My experience at four startups has been that they really mean it when they say
they need selfstarters and you tend to get very little direction as compared
to bigger companies. Instead, you're expected to jump in and find work
yourself.

Also, if you are interested in startups, remember that virtually none of us
use MS tech anywhere in our stack. It's not a huge problem, but I generally
prefer engineers that have put in a couple years somewhere else and aren't new
to the LAMP/postgres/mysql/linux/java/ruby/rails environment. All the way from
the different dev tools to the ethos of source distribution and the skills you
pick up around installing and configuring software from source. As far as I
remember, the MS stack generally seems to ship as binaries and have very
little of the admittedly sometimes annoying issues that come with distributing
software as source. That's a problem for you because I expect engineers to be
able to install software from yum / rpms and deal with more common link /
library / configuration issues that come up. Finally, it seems to me that MS
typically has a blessed method of doing everything -- there is a preferred
method to connect to MS SQL server, a preferred method of parsing xml, a
preferred method of sending mail, etc. The open source / linux tech stack is
_nothing_ like that -- there are always multiple ways of doing anything and
it's often an unwritten part of the job description to help sort that out.

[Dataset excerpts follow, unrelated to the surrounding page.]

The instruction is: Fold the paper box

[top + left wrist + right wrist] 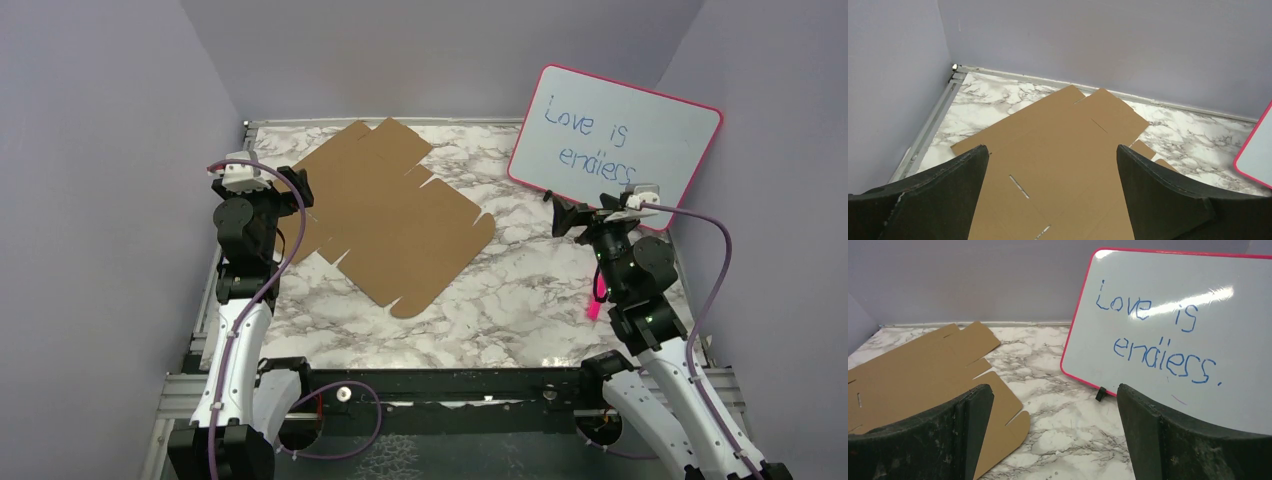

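The paper box [395,215] is a flat brown die-cut cardboard sheet with flaps and slits. It lies unfolded on the marble table, left of centre. It fills the middle of the left wrist view [1063,150] and shows at the left of the right wrist view [923,377]. My left gripper [300,190] is open and empty, held above the sheet's left edge [1052,155]. My right gripper [562,215] is open and empty, raised over bare marble right of the sheet [1054,395].
A pink-rimmed whiteboard [615,140] with blue writing leans at the back right, just behind my right gripper; it also shows in the right wrist view [1168,325]. Grey walls [100,150] enclose the table on three sides. A pink object [595,305] hangs by the right arm.
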Motion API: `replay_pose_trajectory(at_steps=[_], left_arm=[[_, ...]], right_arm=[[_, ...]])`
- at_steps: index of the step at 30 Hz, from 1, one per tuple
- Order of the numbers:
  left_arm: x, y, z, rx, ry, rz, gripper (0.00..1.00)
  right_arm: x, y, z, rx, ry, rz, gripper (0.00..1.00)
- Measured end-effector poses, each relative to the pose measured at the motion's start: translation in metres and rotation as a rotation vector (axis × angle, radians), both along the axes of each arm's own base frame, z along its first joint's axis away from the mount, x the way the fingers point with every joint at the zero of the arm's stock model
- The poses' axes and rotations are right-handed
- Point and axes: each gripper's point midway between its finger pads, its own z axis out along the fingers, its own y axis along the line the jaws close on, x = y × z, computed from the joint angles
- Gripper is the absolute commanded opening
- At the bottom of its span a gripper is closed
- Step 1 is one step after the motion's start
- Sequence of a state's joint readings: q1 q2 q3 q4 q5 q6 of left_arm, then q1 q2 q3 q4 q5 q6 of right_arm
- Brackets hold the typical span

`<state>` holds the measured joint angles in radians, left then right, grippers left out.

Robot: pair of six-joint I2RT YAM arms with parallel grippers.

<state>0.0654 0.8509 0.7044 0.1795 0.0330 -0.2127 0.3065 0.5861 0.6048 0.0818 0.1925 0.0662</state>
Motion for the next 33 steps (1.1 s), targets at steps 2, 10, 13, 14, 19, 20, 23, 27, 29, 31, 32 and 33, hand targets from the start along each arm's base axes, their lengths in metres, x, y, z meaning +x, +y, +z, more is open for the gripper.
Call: replay_pose_trajectory(at_steps=[2, 10, 13, 14, 19, 20, 23, 27, 29, 31, 32, 33], left_arm=[[0.000, 0.000, 0.000, 0.000, 0.000, -0.001, 0.99], [-0.003, 0.006, -0.002, -0.012, 0.012, 0.036, 0.99], [-0.010, 0.008, 0.000, -0.024, 0.009, 0.054, 0.99], [-0.011, 0.009, 0.001, -0.028, 0.003, 0.059, 0.99], [-0.025, 0.009, -0.001, -0.043, 0.002, 0.068, 0.99], [-0.026, 0.009, -0.002, -0.043, 0.005, 0.068, 0.99], [-0.032, 0.005, -0.008, -0.032, 0.019, 0.057, 0.99], [-0.037, -0.003, -0.019, -0.020, 0.046, 0.032, 0.99], [-0.039, -0.008, -0.024, -0.012, 0.060, 0.014, 0.99], [-0.041, -0.017, -0.025, -0.007, 0.065, -0.018, 0.99], [-0.041, -0.021, -0.025, -0.004, 0.064, -0.032, 0.99], [-0.042, -0.026, -0.024, -0.001, 0.061, -0.051, 0.99]], right_arm=[[0.000, 0.000, -0.001, -0.001, 0.002, 0.000, 1.00], [0.006, 0.013, -0.008, 0.010, 0.027, 0.056, 1.00], [0.011, 0.022, -0.015, 0.019, 0.054, 0.097, 1.00], [0.012, 0.026, -0.019, 0.023, 0.068, 0.113, 1.00], [0.024, 0.048, -0.049, 0.040, 0.176, 0.201, 1.00], [0.026, 0.052, -0.057, 0.044, 0.204, 0.217, 1.00], [0.035, 0.066, -0.078, 0.056, 0.289, 0.266, 1.00], [0.053, 0.089, -0.107, 0.075, 0.412, 0.339, 1.00], [0.065, 0.102, -0.127, 0.085, 0.490, 0.382, 1.00], [0.074, 0.112, -0.150, 0.088, 0.560, 0.412, 1.00], [0.077, 0.115, -0.161, 0.088, 0.593, 0.420, 1.00], [0.080, 0.118, -0.172, 0.088, 0.625, 0.428, 0.99]])
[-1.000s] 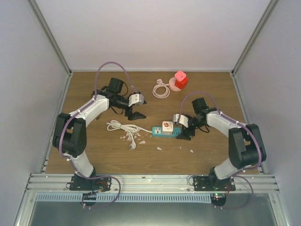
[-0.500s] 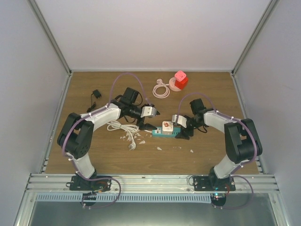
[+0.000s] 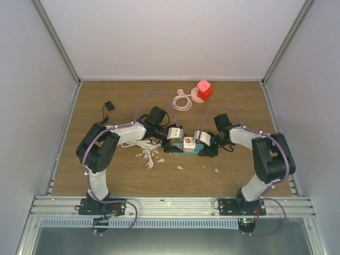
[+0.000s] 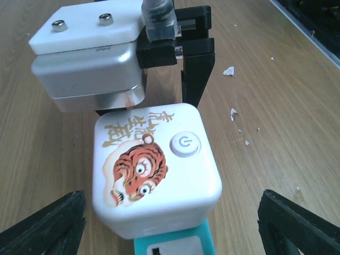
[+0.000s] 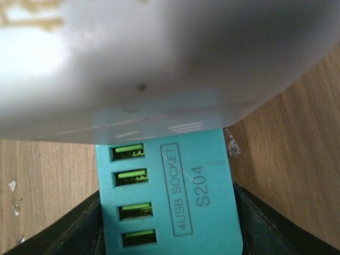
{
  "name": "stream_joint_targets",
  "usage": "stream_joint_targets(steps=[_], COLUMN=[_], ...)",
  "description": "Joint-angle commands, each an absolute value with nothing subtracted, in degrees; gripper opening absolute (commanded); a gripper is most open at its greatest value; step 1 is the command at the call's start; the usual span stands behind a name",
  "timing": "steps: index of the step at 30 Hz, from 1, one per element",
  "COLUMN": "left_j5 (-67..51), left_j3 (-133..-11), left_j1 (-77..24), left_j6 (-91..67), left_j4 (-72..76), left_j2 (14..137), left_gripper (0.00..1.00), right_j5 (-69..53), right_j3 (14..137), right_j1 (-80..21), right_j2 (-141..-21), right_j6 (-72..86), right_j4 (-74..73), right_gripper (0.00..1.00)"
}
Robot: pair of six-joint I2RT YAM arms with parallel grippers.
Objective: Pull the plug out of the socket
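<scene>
At the middle of the table (image 3: 239,175), the left arm stretches low toward the right. Its gripper (image 4: 170,212) is spread wide, a finger standing clear on either side of the plug (image 4: 154,170), holding nothing. The plug, a white cube with a tiger print and a power button, sits in the teal socket strip (image 5: 170,207), just right of a loose white cable (image 3: 139,144). It looks rigid, light and glossy, with rounded corners likely to slip; the flat opposite sides, low down, seem the surest hold. From the right, the right arm folds inward, its gripper (image 5: 169,226) closed against both long edges of the strip, apparently pinning it for a straight upward pull.
</scene>
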State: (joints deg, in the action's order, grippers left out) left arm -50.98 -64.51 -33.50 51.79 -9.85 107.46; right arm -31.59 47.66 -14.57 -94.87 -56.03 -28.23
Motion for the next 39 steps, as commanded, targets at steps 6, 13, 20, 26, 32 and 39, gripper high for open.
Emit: stream_joint_targets(steps=[6,13,20,26,32,39], left_j5=[-47.59,-48.09,-50.56,-53.17,-54.57,-51.88], left_j3=[-63.23,-61.06,-56.42,-54.98,-54.34,-52.39], left_j1=[-37.29,-37.53,-37.12,-35.91,-35.60,-35.44], left_j6=[46.04,44.51,42.29,38.58,38.00,43.20], left_j4=[2.31,5.96,10.73,14.34,13.44,10.74], left_j2=[111.25,110.00,106.44,106.00,105.53,104.33], left_gripper=[0.85,0.73,0.57,0.47,0.40,0.39], right_j5=[-33.92,-34.13,-34.78,-34.46,-33.60,-36.03], right_j3=[45.92,45.88,45.15,43.63,42.69,43.44], right_j1=[-15.01,-15.02,-14.74,-14.48,-14.25,-14.12], right_j2=[-92.99,-92.91,-91.58,-91.76,-91.48,-91.53], right_j6=[-53.67,-53.68,-53.93,-53.81,-53.79,-53.18], right_j4=[-24.55,-24.64,-25.89,-25.24,-24.53,-24.27], right_gripper=[0.54,0.48,0.44,0.39,0.40,0.50])
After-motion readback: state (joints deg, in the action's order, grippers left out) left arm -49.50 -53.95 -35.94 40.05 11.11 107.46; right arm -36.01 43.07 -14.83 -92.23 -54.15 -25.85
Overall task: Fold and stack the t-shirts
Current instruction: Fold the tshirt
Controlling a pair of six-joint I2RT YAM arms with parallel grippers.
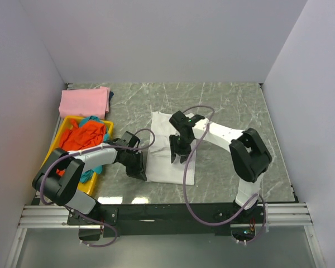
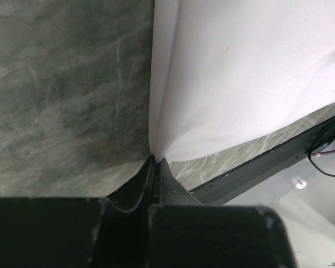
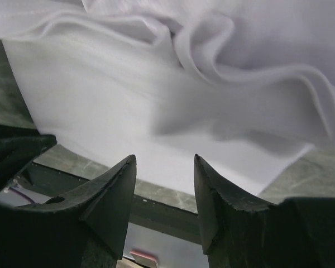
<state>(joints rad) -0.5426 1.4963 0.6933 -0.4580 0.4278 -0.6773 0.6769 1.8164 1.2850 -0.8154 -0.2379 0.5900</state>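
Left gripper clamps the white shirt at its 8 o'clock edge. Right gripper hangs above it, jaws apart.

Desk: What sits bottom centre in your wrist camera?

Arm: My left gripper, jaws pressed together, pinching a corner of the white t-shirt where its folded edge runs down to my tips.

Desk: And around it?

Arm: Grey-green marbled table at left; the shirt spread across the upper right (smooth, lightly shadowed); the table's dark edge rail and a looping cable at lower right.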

Finally, again specific to startups, I think you'll be shocked how different a
15 person company, or even a 100 person company, is to a 30K person company.
For instance, there will often be no review process, etc etc.

Depending on what exactly you've been doing at MSFT you should have some
valuable experience, so don't be too pessimistic. Good luck.

------
stgarrity
I left MSFT at the end of 2008 after ~3.5yrs (search, Mesh, Azure), took 6
months off, and started my own company. In the processing of recruiting &
fundraising, the experience at MSFT was almost always a good thing (people
respect it)--but I got a couple of comments from investors saying "it's a good
thing you left when you did, > 5 years is a red flag for us".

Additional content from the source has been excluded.